Bea Austin of Restoule still vividly remembers the day her tonsils were removed in the village’s Orange Lodge.
RESTOULE – More than 80 years after the fact, Bea Austin of Restoule has a very clear recollection of the day the doctors came to town and she became an unwilling patient.
It was sometime between 1926 and 1928 when the children of Restoule and the surrounding area were rounded up at the village’s Orange Lodge for surgery.
“I remember it like it was yesterday,” says Bea who was then known as Bea Jones. “In those days they didn’t tell you what the reason was. They just sent you.”
Where her parents sent her was a scene that today’s dark minds of Hollywood horror would have great difficulty conjuring up.
Picture a large one room hall with curtains strung up cordoning off children. The air filled with the sounds of cries from those afraid of what was about to happen to them and those awakening in pain from what had happened. From behind the curtain small, pale and bloody faces emerge to be replaced by equally pale, tearful wide-eyed ones unsure of what was in store for them.
The children were being rounded up to have their tonsils removed.
Bea was about eight-year-old when she took off from her family farm on Lake Commanda on a short trip down the road to the lodge.
Bea wasn’t at the hall for very long before she figured out that what was going on wasn’t what she wanted.

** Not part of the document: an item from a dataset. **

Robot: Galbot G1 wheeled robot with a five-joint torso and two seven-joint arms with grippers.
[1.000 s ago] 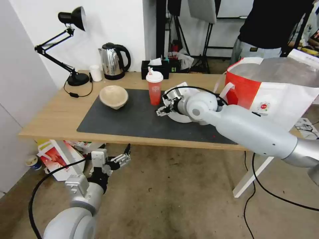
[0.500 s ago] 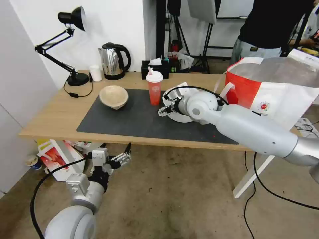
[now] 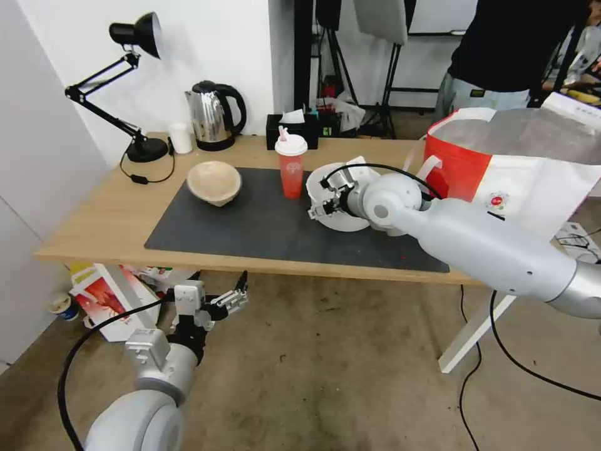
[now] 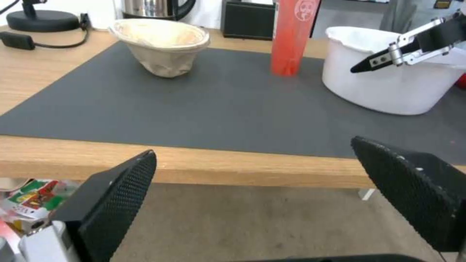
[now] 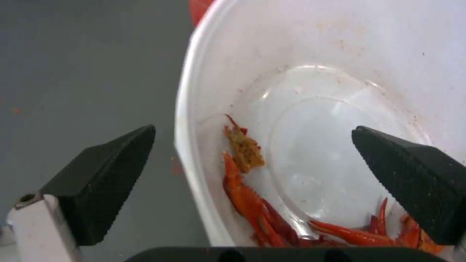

The scene as she tells it is a macabre one filled with school-aged children either waiting nervously to see a doctor or walking dazed and bloody from a make-shift surgery set up behind a curtain in the village’s gathering place.
“They didn’t stand me in line for very long. They just carried me straight in because I didn’t want to go.”
Bea was eight years old at the time and says she put up enough of a struggle that at least three people had to carry her in and restrain her until an ether mask rendered her unconscious.
“I wasn’t very big, but I must have been very mighty,” says Bea.
“I was always afraid of a doctor anyways and to see that mess . . .”
Bringing the unwilling patient under control, Bea says she got an extra dose of the magical ether gas. It wasn’t until many hours later, late in the evening that she awoke with a sore throat.
Still wrapped in fear, the attendants had just about as hard a time getting Bea off of the recovery table as they had getting her onto the surgery table.
“My brother Holly was there, but there was no way I was going to go with him,” says Bea. What about her parents, George and Elizabeth Jones? “They were there too, but I wasn’t having any part of them, because they brought me in.”
Finally family friend Manson Kidd, who lived just up the road from the Jones’ farm, convinced young Bea to come with him and return home to recover.
May McVeety remembers that she was one of only two children that attended the public school is Restoule at the time who, with doctor’s permission, didn’t have to have her tonsils removed that bloody day.
“We had to go up there to the hall and the doctor looked at (my tonsils) and said they were okay and I didn’t have to get them out. I was lucky I guess,” says May.
There were two other Restoule students who didn’t get their tonsils removed by the visiting doctor that day – but Archie Atchison and Allan McVeety gained much more renown.
“A couple of young lads ran off into the bush when they got wind of what they were up to,” says May. “My husband Allan was one of them and Archie was the other. They were a bad pair when they were kids.”
Legend has it that Allan and Archie didn’t return home until well after dark when the coast was clear.
May meanwhile was busy helping her mother Rachel at home who was serving as an outpost for the Martin family who lived a long way by bush trail from the lodge.
“The whole bunch of those Martin’s kids stayed at our home until their parents could come get them after the chores were done on the farm,” says May.
Then known by her family name Grawbarger, May says for a time in the house there were at least six children from ages five to 15 recuperating from tonsil surgery.
May believes that more than 50 children would have gone under the knife of a Dr. Guest that day in the Orange Lodge.
Neither lady can remember much of an explanation for the mass surgery that day, though they know it was happening everywhere it seemed.
“At the time they thought that any sore throat had to do with the tonsils. I guess they thought they might as well get them out, especially for kids so far away from a hospital,” says Bea.
And while the conditions were less than ideal compared to today’s modern sterile environments, Bea and May say they can’t recall any major complications or even deaths from amongst the host of patients.
Bea says she doesn’t remember much about the days after her forced surgery, but says she must have talked about it with her friends. She does recall that it didn’t come up at the dinner table with her parents.
“I never had much discussion about it. I was too disgusted with them. But everybody was doing it and they thought they were doing the right thing so you can’t blame them,” says Bea.
She still shakes her head all these decades later at what went on at the lodge that day.
“It’s hard to believe, when you think of it now, what they would do. Now they have to have everything sterilized and there we were in this open hall,” says Bea.
As for the surgery itself, Bea gives it a failing grade.
“They didn’t get all of mine and (her tonsils) grew back and I had a sore throat worse than before,” says Bea. “It’s still there. (Doctors) thought they should take it out and I said ‘No way!’ ”
May guesses the doctors that day got it right and reports she’s never had any trouble from her tonsils.
“I’ve been with them for 90 years so I guess I’ll keep them.”